Gauff defied the odds to become the youngest American US Open champion since 1999 after she came from behind to beat second seed Aryna Sabalenka 2-6, 6-3, 6-2. It is the first Grand Slam win of her career, and it came hot on the heels of her finest winning run on the WTA Tour.
Gauff, who had won two of her biggest WTA titles during the tuneup events, sent pulses racing when she reached the championship match, in a match she was instilled as the underdog in many people's eyes. But her stoicism and resilience won the day, as Gauff overcame a slow start to win the title.
President Biden joined past politicians in hailing Gauff's extraordinary landmark, and her ability to thrill the crowd. Biden lauded the teenager's self-drive and belief and hoped it would be the first of many more titles in a post from the official POTUS handle on X.

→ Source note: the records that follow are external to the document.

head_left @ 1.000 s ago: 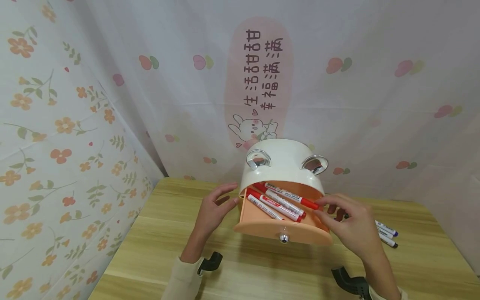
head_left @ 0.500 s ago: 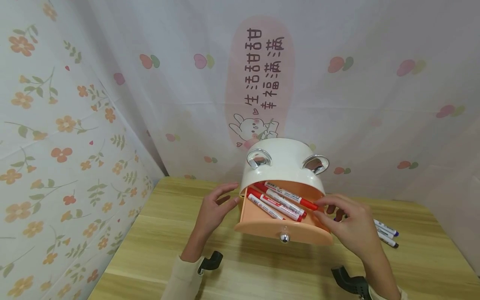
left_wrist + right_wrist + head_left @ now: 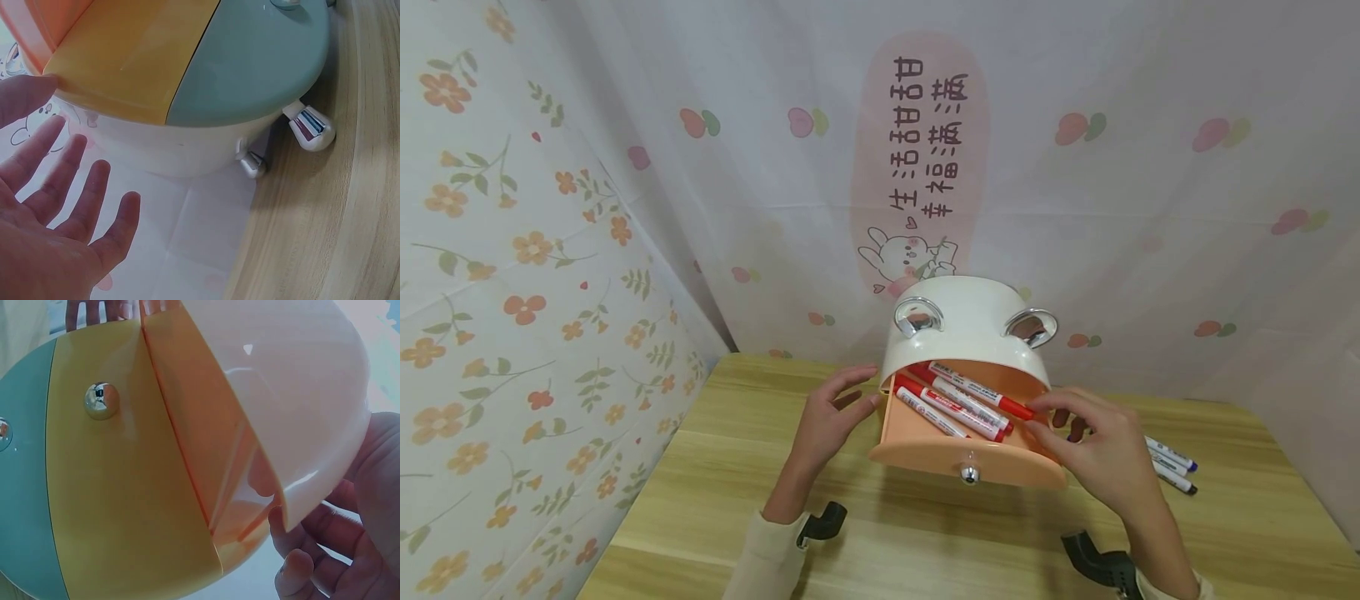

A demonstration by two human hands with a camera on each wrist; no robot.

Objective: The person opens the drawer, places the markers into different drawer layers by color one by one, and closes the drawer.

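Note:
A white rounded box (image 3: 970, 325) with chrome ear-like rings stands on the table. Its top orange drawer (image 3: 962, 461) is pulled out and holds several white markers with red ends (image 3: 962, 408). My right hand (image 3: 1108, 450) reaches over the drawer's right side, thumb and index finger pinching the red cap of the rearmost marker (image 3: 973, 387). In the right wrist view the drawer front hides that marker, and other fingers lie outside the side wall. My left hand (image 3: 826, 421) is beside the box's left side with fingers spread; its thumb tip appears near the drawer's edge.
Below the orange drawer sit a yellow drawer (image 3: 125, 487) and a green drawer (image 3: 25, 462), both closed. Several blue- and black-capped markers (image 3: 1172, 467) lie on the wooden table (image 3: 737, 467) right of my right hand. A printed curtain (image 3: 775, 183) hangs behind.

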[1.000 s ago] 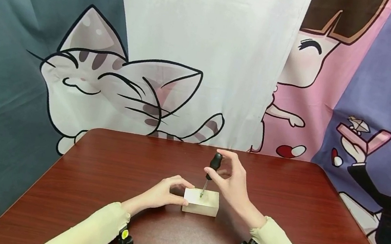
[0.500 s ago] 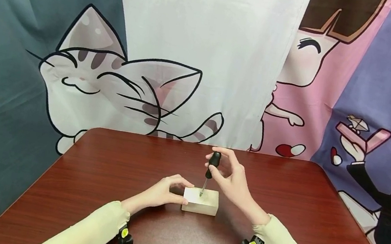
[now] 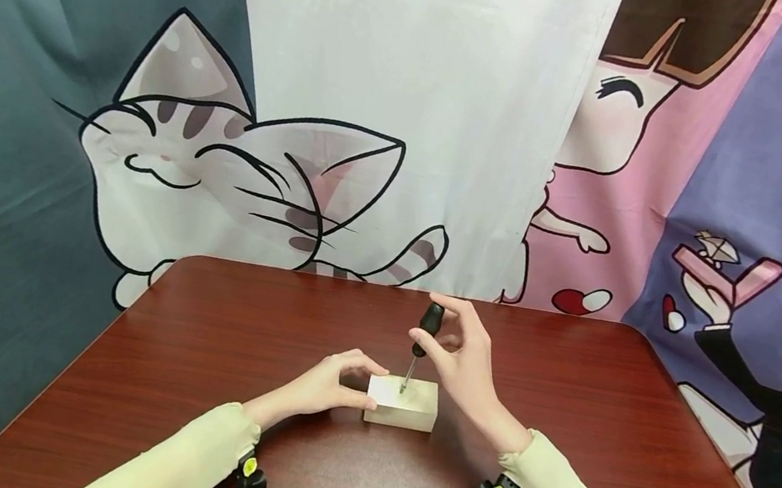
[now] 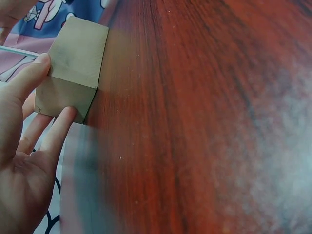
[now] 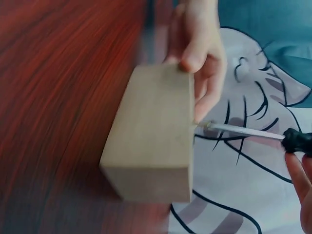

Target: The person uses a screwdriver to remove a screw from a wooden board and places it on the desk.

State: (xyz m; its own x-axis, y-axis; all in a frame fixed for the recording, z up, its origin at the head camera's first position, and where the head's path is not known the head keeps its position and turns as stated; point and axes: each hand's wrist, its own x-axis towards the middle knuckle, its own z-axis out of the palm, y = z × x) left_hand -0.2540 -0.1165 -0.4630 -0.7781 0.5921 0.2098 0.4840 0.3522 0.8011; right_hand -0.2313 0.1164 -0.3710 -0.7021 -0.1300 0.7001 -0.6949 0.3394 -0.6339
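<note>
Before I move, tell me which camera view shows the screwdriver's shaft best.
The right wrist view: the shaft runs large and side-on from black handle toward block. The head view shows it small; the left wrist view, only a stretch at its left edge.

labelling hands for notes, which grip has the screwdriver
The right grip: it holds the black-handled screwdriver; the left grip holds the pale block instead.

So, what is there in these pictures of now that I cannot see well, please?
Right wrist view: the metal piece at the tip of the screwdriver is too small and blurred to identify.
Right wrist view: the handle is cut off by the right edge.
Left wrist view: most of the right hand is cut off at the top left.
Head view: the underside of the block is hidden against the table.
</note>
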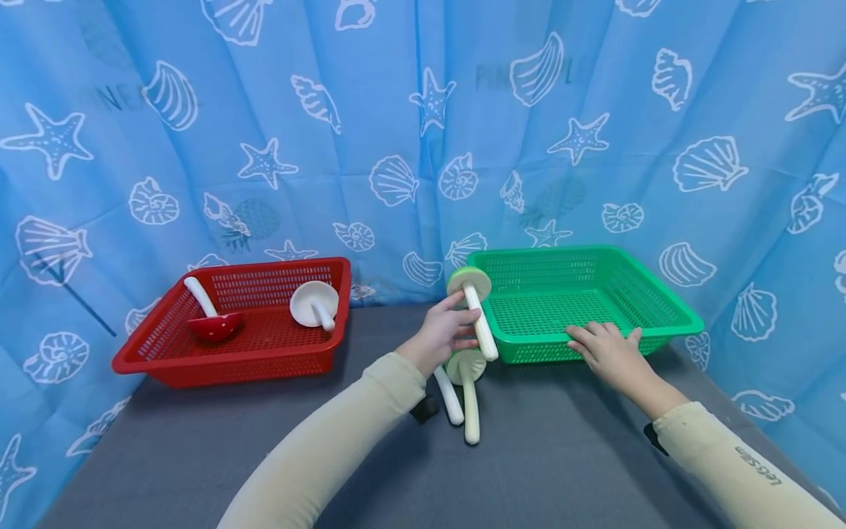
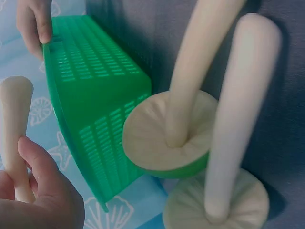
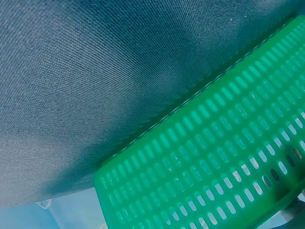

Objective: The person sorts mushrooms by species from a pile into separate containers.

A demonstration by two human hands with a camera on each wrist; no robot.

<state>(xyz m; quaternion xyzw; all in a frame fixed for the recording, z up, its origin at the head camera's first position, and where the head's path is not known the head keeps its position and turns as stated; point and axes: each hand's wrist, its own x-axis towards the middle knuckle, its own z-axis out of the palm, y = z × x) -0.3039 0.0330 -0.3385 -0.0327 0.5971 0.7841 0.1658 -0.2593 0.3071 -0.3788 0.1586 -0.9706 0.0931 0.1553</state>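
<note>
My left hand point(image 1: 441, 334) grips the stem of a green-capped toy mushroom point(image 1: 482, 323) in front of the green basket's left corner. In the left wrist view the thumb and fingers pinch that pale stem point(image 2: 15, 119). Just below this hand, two more toy mushrooms lie on the table, one with a cream stem point(image 1: 471, 411) and one with a white stem point(image 1: 451, 400). The left wrist view shows their pale, ribbed undersides up close. My right hand point(image 1: 611, 356) rests on the front rim of the green basket point(image 1: 529, 349), fingers lying fairly straight across it.
A red basket point(image 1: 251, 371) stands at the left, holding a white-dotted red toy mushroom point(image 1: 214, 325) and another with its pale underside point(image 1: 305, 305) showing. Grey cloth point(image 1: 529, 463) covers the table. Behind the baskets hangs a blue shell-patterned curtain point(image 1: 423, 147).
</note>
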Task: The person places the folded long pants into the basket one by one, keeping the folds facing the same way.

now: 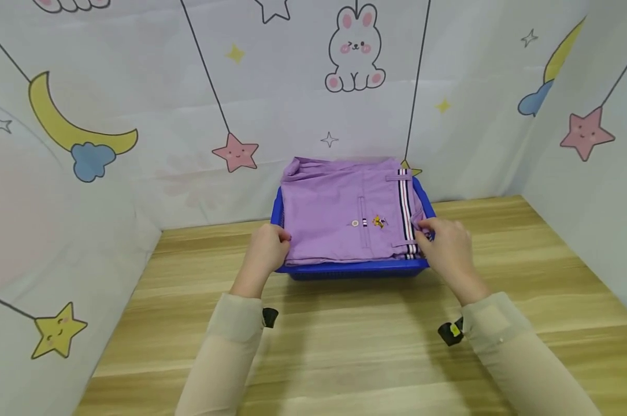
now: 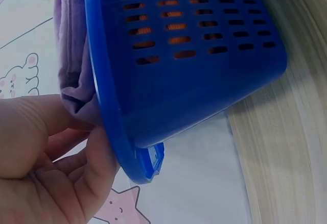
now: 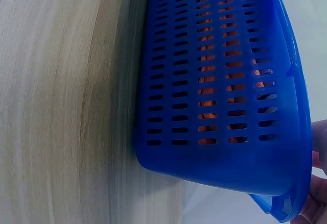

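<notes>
Folded purple pants (image 1: 323, 214) lie on top in a blue plastic basket (image 1: 355, 267). A striped waistband, belt loops, a buttoned pocket and a small embroidered figure show on them. At the basket's left front corner, my left hand (image 1: 269, 248) pinches the edge of the pants; the left wrist view shows its fingers (image 2: 97, 168) beside the folded cloth and against the rim. Over at the right side, my right hand (image 1: 451, 248) pinches the cloth by the waistband with thumb and forefinger. The right wrist view catches only part of that hand, behind the rim.
Something orange (image 3: 207, 91) shows through the basket's slots, under the pants. The basket stands on a wood-grain table (image 1: 355, 346) close to the back. A white cloth backdrop (image 1: 173, 115) with cartoon stars, moons and a rabbit surrounds the table at the back and sides.
</notes>
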The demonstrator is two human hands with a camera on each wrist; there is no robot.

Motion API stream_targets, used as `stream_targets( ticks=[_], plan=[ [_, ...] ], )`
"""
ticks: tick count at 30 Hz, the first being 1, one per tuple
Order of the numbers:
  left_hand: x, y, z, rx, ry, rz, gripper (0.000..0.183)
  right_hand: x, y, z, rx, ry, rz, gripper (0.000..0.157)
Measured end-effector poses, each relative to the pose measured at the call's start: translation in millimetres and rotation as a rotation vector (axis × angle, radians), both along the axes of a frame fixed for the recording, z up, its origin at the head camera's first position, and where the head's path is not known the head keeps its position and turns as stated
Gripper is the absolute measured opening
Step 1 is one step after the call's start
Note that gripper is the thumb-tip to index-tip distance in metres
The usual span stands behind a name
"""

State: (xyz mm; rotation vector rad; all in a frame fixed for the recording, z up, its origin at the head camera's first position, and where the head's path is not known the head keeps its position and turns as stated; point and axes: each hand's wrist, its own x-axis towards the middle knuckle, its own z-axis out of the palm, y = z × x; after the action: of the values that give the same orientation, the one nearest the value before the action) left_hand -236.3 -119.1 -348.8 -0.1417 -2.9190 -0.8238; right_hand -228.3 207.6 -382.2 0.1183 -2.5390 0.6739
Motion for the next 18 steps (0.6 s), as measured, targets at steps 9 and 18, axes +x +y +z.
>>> stream_targets(
  ticks=[9, 18],
  plan=[
    [0.9, -1.3, -1.1, -0.022, -0.035, -0.001, 0.016, 0.9, 1.0, -1.4, 0.015, -0.035, -0.002, 0.024],
    [1.2, -6.4, -2.0, -0.011, -0.002, -0.016, 0.019, -0.1, 1.1, -2.1, 0.032, -0.042, -0.005, 0.025]
  ],
)
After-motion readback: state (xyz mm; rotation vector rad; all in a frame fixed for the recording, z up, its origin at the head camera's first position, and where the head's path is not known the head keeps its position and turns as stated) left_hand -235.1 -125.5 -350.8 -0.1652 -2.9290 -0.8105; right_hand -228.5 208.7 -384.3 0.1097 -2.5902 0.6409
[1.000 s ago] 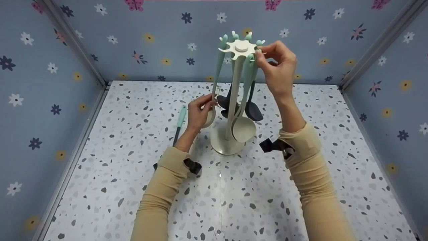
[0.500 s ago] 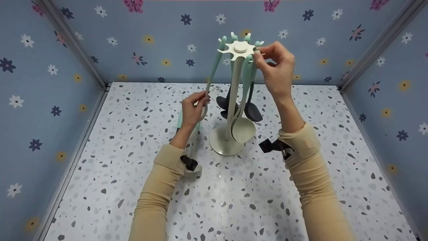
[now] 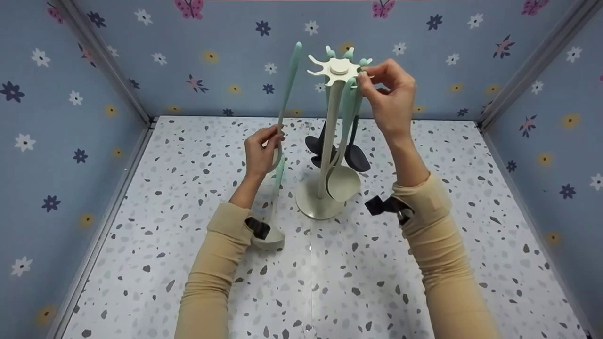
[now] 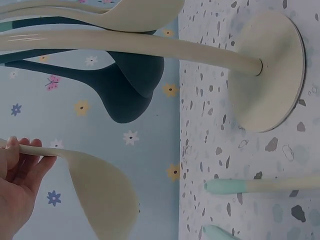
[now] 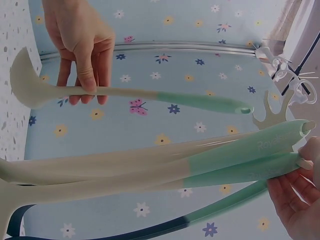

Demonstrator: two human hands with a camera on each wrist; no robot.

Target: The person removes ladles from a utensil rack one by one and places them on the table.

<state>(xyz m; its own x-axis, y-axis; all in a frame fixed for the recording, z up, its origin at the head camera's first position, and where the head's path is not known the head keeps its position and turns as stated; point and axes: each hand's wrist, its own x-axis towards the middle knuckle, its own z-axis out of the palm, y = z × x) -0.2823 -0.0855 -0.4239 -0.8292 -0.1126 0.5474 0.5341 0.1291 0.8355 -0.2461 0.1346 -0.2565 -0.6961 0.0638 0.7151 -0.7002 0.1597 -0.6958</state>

"Congrats to U.S. Open Champion Coco Gauff. You electrified Arthur Ashe Stadium and the entire nation – the first of more to come and proof that anything is possible if you never give up and always believe. You’ve made America so proud."
Gauff received a paycheck worth $3 million for her winning the title, taking her career prize money earned past the $10 million mark. She's also the second-highest prize money earner in 2023, eclipsing Iga Swiatek, and sitting only behind Sabalenka.
In addition to prize money, Gauff will soar to a new career-high ranking on Monday, taking over as the World No. 3 and USA's top-ranked player across both tours. She is also half of WTA's co-ranked doubles No. 1 player.